Yeah, I think, which is appropriate, we seek to use discernment as we approach various practices or as we approach our life. And so, I think that certainly is an aspect of the discomfort. I think one way to understand a thing is to understand what it’s not, or even if I am to understand what Christian meditation or mindfulness is.
I think not only understanding what it is, but what it is not, or how is it used and approached in some of these other settings. I think we can kind of compare and contrast and say, oh, now we can see our way through. Let’s start with the Buddhist approach. Maybe start with some of that history a little bit.
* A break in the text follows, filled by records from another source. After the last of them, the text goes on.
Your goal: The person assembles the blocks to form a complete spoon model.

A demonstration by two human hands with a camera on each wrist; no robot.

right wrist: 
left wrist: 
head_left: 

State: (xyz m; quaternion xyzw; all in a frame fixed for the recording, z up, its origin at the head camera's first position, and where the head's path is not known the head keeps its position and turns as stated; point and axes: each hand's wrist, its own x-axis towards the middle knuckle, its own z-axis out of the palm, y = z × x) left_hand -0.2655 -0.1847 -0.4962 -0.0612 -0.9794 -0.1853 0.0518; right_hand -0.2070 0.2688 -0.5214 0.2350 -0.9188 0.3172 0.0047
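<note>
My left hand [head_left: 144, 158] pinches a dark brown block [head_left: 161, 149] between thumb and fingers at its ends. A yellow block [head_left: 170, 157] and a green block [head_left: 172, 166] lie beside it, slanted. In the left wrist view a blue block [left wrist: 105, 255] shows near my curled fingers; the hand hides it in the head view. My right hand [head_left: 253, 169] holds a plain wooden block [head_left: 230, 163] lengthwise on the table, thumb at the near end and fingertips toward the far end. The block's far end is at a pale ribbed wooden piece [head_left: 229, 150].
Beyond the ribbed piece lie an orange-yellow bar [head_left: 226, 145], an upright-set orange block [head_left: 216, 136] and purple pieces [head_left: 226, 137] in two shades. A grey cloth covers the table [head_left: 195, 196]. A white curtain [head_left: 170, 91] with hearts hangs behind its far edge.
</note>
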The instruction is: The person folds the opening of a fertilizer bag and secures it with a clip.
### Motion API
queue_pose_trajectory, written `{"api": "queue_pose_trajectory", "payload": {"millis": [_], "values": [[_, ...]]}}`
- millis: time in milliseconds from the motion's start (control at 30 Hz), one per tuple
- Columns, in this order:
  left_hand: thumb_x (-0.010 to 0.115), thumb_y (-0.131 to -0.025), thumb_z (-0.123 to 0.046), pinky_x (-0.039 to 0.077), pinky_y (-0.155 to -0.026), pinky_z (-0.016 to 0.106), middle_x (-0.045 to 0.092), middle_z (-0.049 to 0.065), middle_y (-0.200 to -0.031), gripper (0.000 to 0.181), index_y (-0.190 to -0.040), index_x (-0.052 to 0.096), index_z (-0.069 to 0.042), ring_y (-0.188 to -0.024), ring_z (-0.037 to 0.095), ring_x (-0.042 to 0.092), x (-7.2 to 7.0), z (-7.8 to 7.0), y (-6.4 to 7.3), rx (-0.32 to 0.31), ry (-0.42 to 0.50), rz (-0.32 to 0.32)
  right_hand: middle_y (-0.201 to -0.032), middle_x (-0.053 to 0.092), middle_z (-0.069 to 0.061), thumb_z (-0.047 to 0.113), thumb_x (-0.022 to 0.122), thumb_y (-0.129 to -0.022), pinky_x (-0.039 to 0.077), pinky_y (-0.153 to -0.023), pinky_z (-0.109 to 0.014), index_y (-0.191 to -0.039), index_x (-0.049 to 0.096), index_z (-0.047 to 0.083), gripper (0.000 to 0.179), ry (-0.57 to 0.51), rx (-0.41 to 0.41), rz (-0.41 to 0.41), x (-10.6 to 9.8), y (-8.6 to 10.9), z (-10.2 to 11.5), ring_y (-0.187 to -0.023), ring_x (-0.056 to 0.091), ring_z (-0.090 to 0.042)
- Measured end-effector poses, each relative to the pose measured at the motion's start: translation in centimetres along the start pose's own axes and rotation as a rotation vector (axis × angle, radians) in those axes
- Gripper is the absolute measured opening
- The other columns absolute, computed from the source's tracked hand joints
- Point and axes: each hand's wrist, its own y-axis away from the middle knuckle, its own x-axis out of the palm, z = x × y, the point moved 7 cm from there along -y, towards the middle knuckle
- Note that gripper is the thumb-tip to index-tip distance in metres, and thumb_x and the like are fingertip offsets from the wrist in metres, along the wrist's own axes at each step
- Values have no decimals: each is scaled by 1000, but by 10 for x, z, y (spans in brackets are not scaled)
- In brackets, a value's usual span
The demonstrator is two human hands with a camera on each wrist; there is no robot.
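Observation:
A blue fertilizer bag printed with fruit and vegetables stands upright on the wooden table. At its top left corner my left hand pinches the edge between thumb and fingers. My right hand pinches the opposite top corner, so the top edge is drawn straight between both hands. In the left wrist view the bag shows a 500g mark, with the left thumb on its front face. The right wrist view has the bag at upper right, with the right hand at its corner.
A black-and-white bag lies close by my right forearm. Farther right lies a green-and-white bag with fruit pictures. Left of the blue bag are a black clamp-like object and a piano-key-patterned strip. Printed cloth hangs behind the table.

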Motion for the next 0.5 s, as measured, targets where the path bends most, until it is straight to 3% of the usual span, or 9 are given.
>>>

It’s maybe became popularized. Again, I’m no expert here, but popularized through the Buddhist entrance and then in the 1970s, if I understand it right, it has gained traction and then went to the secular field as well. So, it’s not uncommon or even unfounded for a person to hear mindfulness meditation in Eastern religion, Buddhism.
The Christian Church has such a wide spectrum in America now where you have real conservative and real liberal and people would say new age spirituality that’s crept into the church. I think people are afraid of going there. I think that’s one of the labels that would be put on people in the Christian church who sometimes would use terms like mindfulness and meditation.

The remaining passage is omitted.